How to scrape, import and visualize Telegram chats

Intro

Telegram is a cloud-based and cross-platform instant messaging service. Unlike WhatsApp, Telegram clients exist not only for mobile devices but also for desktop operating systems. In addition, there is also a web based client.

In this blog post I show, how to import Telegram chats into R and how to plot a chat using the qdap package.

R packages

The following code will install load and / or install the R packages required for this blog post.

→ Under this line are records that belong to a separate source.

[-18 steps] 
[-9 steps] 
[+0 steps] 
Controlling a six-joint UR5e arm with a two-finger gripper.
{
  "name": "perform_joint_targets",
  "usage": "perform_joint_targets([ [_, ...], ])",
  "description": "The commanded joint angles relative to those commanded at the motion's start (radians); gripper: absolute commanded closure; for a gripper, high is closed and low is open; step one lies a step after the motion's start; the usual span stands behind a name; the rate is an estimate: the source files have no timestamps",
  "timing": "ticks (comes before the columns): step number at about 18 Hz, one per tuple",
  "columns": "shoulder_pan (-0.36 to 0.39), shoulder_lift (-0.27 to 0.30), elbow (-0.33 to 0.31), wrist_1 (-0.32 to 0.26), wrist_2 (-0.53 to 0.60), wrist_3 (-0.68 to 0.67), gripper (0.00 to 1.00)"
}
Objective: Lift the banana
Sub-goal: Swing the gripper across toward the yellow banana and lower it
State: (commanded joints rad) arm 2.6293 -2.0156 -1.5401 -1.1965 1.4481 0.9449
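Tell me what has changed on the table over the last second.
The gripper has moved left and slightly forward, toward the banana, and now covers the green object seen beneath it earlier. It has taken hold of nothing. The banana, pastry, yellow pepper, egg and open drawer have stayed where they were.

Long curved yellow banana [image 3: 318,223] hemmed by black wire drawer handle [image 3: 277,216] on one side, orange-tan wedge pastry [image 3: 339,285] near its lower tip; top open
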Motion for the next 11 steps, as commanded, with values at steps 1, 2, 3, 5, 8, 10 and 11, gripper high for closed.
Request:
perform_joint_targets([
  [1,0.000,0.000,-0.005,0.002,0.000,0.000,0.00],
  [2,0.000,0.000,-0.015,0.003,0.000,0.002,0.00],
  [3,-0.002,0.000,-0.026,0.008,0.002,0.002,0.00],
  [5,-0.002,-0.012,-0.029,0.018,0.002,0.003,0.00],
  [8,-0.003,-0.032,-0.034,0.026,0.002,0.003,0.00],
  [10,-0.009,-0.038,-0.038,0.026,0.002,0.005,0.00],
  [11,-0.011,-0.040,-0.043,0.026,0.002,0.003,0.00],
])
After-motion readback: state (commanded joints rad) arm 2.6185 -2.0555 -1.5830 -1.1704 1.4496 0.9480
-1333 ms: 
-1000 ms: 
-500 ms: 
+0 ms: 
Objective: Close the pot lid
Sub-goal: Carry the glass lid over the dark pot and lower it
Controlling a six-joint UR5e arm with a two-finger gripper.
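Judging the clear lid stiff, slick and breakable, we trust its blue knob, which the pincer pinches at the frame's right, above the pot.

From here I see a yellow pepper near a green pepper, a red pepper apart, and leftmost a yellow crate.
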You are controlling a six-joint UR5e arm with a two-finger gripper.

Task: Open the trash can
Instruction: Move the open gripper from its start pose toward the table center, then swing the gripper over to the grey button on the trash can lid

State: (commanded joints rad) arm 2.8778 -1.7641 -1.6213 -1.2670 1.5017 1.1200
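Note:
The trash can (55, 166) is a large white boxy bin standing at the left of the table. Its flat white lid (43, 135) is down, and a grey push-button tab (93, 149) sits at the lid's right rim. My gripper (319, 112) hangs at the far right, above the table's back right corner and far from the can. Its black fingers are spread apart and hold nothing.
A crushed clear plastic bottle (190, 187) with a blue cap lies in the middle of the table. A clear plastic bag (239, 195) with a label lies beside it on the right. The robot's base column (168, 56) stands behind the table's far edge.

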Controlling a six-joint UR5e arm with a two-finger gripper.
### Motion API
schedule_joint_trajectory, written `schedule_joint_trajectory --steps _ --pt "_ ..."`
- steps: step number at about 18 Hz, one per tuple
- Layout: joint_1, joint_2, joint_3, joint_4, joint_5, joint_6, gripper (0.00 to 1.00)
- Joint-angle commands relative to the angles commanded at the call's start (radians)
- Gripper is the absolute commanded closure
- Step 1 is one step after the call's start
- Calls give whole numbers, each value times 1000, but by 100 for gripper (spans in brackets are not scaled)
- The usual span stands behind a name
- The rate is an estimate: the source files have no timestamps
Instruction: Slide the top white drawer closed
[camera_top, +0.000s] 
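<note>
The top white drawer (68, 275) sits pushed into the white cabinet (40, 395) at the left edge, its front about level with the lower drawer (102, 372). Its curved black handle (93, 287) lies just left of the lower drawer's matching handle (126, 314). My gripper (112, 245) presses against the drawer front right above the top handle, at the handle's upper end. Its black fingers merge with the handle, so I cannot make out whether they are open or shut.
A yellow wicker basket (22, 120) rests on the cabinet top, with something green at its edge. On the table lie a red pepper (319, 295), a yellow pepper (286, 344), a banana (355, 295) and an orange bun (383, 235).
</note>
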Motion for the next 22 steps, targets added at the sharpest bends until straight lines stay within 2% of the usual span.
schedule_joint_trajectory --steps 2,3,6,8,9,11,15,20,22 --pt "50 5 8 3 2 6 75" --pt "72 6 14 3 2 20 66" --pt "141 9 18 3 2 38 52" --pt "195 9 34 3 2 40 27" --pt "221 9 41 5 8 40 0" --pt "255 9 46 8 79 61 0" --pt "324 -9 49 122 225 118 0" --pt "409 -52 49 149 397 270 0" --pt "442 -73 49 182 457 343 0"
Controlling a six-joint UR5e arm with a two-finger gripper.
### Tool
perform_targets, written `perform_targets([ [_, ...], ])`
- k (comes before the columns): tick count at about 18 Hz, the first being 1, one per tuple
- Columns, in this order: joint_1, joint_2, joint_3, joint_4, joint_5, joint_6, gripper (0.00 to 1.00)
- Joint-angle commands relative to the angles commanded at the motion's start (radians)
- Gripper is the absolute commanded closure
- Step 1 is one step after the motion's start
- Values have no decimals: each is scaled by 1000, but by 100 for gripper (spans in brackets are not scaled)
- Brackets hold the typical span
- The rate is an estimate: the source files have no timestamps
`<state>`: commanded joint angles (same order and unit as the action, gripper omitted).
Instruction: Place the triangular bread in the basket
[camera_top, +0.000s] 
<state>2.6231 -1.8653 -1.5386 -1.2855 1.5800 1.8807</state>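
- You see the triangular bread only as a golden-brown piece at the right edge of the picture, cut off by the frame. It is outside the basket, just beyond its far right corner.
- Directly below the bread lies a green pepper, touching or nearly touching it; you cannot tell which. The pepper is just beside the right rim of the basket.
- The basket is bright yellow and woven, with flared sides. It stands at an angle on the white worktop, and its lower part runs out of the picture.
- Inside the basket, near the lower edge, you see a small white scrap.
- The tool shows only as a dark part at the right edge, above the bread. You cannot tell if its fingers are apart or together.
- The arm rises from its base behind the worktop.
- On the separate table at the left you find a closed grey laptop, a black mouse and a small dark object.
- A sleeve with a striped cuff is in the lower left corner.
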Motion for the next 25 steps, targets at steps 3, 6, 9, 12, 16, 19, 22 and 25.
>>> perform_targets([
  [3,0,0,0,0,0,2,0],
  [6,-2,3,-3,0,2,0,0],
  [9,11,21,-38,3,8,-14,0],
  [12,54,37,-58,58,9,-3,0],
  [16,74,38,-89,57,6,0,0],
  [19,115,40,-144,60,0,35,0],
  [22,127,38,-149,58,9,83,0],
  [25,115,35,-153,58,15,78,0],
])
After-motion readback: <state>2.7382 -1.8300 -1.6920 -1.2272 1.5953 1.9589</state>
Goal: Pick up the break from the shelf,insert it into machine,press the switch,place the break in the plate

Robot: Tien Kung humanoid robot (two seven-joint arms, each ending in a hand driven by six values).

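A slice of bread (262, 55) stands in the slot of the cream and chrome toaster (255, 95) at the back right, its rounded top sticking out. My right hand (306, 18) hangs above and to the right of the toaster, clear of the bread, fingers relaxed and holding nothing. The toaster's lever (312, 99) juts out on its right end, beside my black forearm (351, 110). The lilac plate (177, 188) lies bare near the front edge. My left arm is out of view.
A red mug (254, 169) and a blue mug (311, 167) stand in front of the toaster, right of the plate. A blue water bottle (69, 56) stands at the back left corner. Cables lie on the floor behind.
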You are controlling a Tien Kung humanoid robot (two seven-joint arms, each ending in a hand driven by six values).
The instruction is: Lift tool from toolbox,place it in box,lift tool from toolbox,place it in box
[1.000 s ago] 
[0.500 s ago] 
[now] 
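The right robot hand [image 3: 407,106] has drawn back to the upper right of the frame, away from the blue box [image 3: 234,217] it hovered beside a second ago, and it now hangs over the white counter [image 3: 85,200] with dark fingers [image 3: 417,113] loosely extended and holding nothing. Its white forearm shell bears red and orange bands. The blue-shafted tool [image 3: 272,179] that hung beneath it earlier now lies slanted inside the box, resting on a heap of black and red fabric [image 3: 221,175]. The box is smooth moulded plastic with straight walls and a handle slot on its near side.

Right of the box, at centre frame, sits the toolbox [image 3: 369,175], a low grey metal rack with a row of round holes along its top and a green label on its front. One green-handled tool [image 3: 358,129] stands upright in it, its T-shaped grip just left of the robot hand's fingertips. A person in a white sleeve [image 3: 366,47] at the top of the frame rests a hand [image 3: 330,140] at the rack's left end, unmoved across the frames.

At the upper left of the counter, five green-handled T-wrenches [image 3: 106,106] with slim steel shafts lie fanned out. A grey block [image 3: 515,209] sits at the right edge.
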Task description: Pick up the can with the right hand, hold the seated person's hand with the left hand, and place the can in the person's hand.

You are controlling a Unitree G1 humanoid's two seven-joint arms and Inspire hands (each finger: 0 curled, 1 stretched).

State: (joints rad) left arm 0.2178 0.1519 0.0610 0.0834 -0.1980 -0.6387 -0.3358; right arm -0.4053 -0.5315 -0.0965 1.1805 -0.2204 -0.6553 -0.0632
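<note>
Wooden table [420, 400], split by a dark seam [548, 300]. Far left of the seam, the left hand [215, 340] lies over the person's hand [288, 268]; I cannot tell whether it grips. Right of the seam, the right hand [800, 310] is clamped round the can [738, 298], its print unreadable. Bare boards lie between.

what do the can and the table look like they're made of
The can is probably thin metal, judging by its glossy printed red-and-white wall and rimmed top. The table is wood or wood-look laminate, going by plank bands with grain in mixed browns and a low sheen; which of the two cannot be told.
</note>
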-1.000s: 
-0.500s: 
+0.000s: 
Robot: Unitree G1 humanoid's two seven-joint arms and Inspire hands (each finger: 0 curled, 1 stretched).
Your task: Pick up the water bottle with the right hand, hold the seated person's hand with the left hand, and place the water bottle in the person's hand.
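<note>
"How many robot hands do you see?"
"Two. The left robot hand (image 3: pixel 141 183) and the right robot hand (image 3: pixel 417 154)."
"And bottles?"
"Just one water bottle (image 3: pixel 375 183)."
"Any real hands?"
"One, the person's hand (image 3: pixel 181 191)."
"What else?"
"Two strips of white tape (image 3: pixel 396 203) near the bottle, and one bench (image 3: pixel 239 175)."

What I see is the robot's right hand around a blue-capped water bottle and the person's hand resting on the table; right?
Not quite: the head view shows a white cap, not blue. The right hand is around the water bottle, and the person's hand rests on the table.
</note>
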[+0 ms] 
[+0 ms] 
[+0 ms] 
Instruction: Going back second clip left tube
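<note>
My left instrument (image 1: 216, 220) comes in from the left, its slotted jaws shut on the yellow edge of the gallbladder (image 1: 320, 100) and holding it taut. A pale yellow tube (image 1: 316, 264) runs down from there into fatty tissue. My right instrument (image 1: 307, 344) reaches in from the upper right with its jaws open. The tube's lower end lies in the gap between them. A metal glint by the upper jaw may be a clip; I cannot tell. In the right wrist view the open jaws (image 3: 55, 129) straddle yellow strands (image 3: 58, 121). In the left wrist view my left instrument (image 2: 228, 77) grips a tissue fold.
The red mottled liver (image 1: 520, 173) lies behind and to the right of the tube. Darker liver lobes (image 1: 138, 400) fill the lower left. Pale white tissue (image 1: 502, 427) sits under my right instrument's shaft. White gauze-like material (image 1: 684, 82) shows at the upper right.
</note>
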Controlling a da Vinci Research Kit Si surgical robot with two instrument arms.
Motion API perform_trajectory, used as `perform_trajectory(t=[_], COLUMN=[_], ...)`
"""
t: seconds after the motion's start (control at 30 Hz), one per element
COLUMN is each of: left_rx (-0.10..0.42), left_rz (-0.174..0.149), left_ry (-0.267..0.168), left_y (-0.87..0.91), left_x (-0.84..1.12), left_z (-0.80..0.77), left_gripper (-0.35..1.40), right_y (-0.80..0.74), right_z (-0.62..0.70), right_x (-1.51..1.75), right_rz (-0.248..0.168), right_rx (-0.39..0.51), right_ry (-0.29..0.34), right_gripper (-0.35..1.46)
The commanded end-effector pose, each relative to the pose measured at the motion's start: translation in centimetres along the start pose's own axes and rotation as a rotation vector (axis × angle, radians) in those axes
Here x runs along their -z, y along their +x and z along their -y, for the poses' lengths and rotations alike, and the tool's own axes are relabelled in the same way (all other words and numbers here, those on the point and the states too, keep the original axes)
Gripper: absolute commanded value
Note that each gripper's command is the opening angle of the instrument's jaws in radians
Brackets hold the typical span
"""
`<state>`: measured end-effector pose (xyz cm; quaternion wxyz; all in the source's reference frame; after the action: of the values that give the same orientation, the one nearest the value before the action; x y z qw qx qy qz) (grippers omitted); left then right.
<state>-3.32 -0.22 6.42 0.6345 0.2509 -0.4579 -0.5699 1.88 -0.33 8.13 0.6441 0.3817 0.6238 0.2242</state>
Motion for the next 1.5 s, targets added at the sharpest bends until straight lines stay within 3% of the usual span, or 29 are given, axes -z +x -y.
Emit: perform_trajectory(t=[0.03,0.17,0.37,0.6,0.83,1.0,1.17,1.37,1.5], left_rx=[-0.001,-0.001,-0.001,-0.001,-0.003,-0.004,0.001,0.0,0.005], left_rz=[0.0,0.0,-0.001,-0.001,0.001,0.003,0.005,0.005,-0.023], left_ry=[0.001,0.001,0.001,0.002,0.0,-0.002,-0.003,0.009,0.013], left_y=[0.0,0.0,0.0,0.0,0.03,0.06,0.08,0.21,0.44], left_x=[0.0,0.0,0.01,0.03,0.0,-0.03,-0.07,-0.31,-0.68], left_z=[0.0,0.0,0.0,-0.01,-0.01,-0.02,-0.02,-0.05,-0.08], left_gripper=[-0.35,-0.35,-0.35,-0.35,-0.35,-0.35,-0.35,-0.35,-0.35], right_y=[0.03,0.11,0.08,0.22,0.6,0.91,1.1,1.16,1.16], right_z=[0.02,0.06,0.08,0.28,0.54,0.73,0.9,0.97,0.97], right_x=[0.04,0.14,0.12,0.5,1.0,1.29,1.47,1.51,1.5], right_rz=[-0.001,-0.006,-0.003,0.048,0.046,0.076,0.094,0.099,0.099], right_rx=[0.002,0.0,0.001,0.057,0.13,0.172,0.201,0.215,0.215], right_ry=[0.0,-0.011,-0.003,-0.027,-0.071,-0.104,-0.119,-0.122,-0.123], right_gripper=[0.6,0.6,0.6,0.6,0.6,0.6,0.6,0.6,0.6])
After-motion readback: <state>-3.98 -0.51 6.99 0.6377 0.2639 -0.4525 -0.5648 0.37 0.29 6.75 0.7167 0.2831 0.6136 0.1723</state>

if (!require("pacman")) install.packages("pacman")
pacman::p_load(readr, qdap, lubridate)

Scraping the data

A very straightforward way to save Telegram chats is to use the Chrome extension Save Telegram Chat History. On Quora, Stacy Wu explains how to use it:

  • Visit https://web.telegram.org.
  • Select a peer you want to get the chat history from.
  • Load the messages.
  • Select all text (Ctrl+A) and copy it (Ctrl+C).
  • Paste the text into a text editor (Ctrl+V) and save to a local file.

I have saved the chat to a local csv-file. Since the first two lines contain non-tabular information, they need to be manually removed. Furthermore, undesired line breaks must be manually removed as well.

Importing the data

The following line of code shows how to import the csv file into R using the read_csv() function of the readr package.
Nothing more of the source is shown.